Hey all, I have a pipeline that takes a list of .t...
# prefect-cloud
d
Hey all, I have a pipeline that takes a list of .tsv files as input and does some processing on the data then writes the data to dbs. The whole pipeline with 61 files as input takes around 20 mins to run locally. However, when I run it in prefect cloud through a cloud run job (4GB memory and 1 cpu) it takes around 4+ hours to run on all the files. What is the best way to increase performance when running a pipeline in prefect cloud? My cloud analytics are saying that CPU utilisation is peaking around 60% and memory utilisation is never above 30% indicating that there aren’t CPU or memory utilisation issues. I’ve done some research around task runners: https://docs.prefect.io/latest/concepts/task-runners/ . Would this be my best option for increasing performance? Any help would be much appreciated thank you in advance
n
hi @Daniel - running against cloud shouldnt introduce that much latency unless you're getting rate limited with retries and exponential backoff or something like that can you share the structure of your pipeline? i.e. how are you making use of concurrency etc?
d
The general structure of the pipeline is 1 flow with 8 tasks and another subflow with 1 task in that.
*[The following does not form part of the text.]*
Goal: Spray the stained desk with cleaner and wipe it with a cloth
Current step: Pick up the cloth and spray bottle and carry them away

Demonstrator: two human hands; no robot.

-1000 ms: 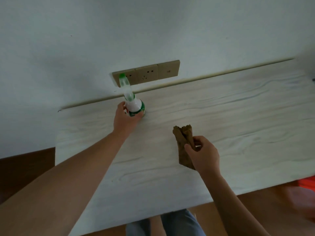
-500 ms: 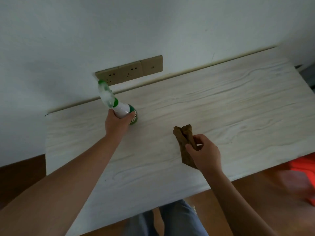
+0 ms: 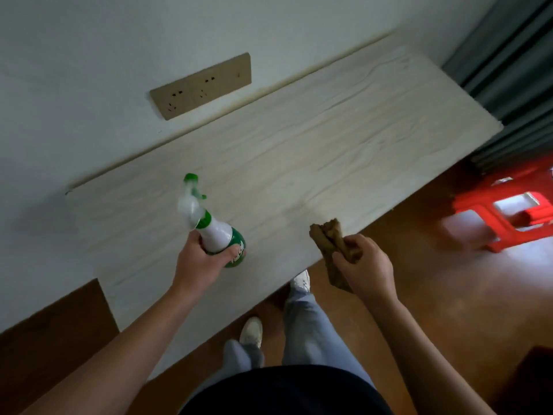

I don’t believe I am making use of concurrency in any way at the moment and was not aware of how to make use of it in prefect
n
do your tasks depend on each other? i.e.
Copy code
foo_task_result = foo_task()
bar_task(foo_task_result)
d
Yes all 8 tasks in the main flow depend on each other
And I think I’m projected to have 12000+ task runs
n
I see, concurrency via `map` or something like that wont work here then
And I think I’m projected to have 12000+ task runs
is that because you're running it 12000 // 8 times?
perhaps its possible to write this so that you can run subflows (each containing 8 sequential tasks) concurrently?
d
It’s roughly 12000 runs because it takes approx 212 task runs to run the pipeline on 1 file and so as I’m inputting 61 files its around 212 x 61 = approx 12000 although it varies as the files are all slightly different sizes
Would writing more subflows increase speed?
n
hmm im probably missing some context, but i dont quite understand the setup
it takes approx 212 task runs to run the pipeline on 1 file
Would writing more subflows increase speed?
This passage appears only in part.